My paper Exploring Social Annotations for Web Document Classification has been accepted for publication and presentation at the Semantic Web track of this year’s ACM Symposium on Applied Computing (SAC), which will be held in Fortaleza, Ceará, Brazil, from March 16-20, 2008.
Social annotation via collaborative tagging describes the process by which many users add metadata in the form of unstructured keywords to shared content. The recent success of web services with such a tagging component like del.icio.us or Flickr has provided a plethora of user-supplied metadata about web content for everyone to leverage.
In this paper, we explore and analyze social annotations and tagging with regard to their usefulness for web document classification.

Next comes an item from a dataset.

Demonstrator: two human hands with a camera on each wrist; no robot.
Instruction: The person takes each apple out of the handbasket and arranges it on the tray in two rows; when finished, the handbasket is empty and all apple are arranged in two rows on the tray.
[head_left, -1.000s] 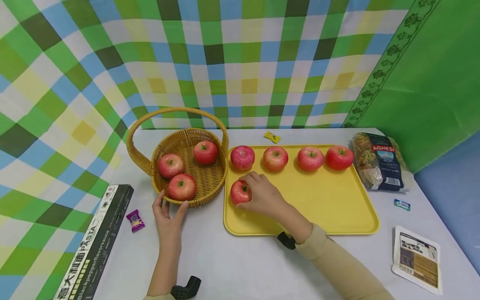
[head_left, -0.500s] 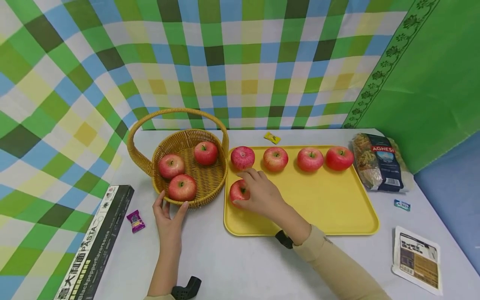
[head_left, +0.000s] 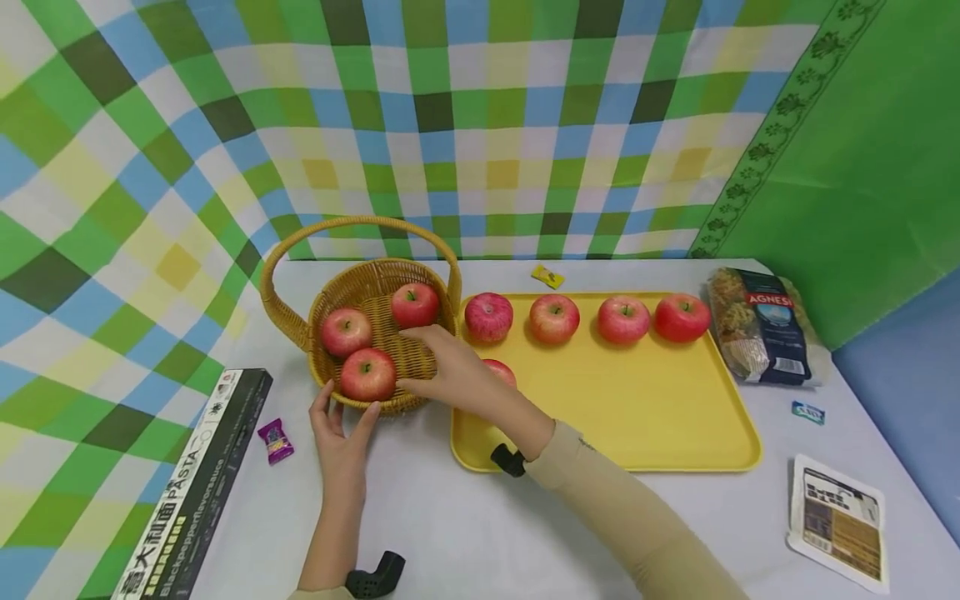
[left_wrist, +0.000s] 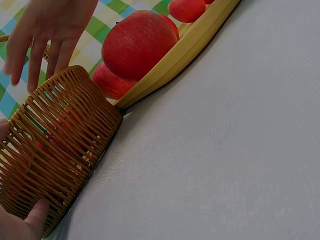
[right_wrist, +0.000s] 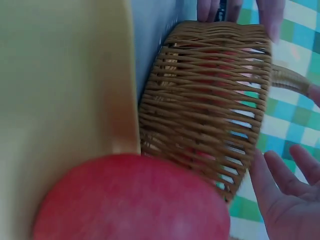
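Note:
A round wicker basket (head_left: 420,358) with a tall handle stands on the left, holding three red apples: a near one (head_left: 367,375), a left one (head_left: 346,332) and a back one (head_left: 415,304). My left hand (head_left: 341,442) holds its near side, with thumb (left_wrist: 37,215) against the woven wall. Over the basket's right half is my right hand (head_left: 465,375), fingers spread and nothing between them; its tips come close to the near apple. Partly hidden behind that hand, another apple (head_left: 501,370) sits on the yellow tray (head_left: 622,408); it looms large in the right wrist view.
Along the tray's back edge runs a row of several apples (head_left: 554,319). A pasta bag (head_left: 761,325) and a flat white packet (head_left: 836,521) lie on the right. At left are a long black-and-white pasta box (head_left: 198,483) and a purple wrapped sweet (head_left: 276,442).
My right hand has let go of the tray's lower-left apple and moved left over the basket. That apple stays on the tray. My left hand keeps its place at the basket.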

We are interested in finding out which kinds of documents are annotated more by end users than others, how users tend to annotate these documents, and in particular how this user-generated folksonomy compares with a top-down taxonomy maintained by classification experts for the same set of documents. We describe what can be deduced from the results for further research and development in the areas of document classification and information retrieval. Our work is based on large sets of real-world data, comprising a random sample of 100,000 web documents combined with data retrieved from the social bookmarking service del.icio.us, the Open Directory catalogue, and the search engine Google. The data set of our experiments is freely available for research.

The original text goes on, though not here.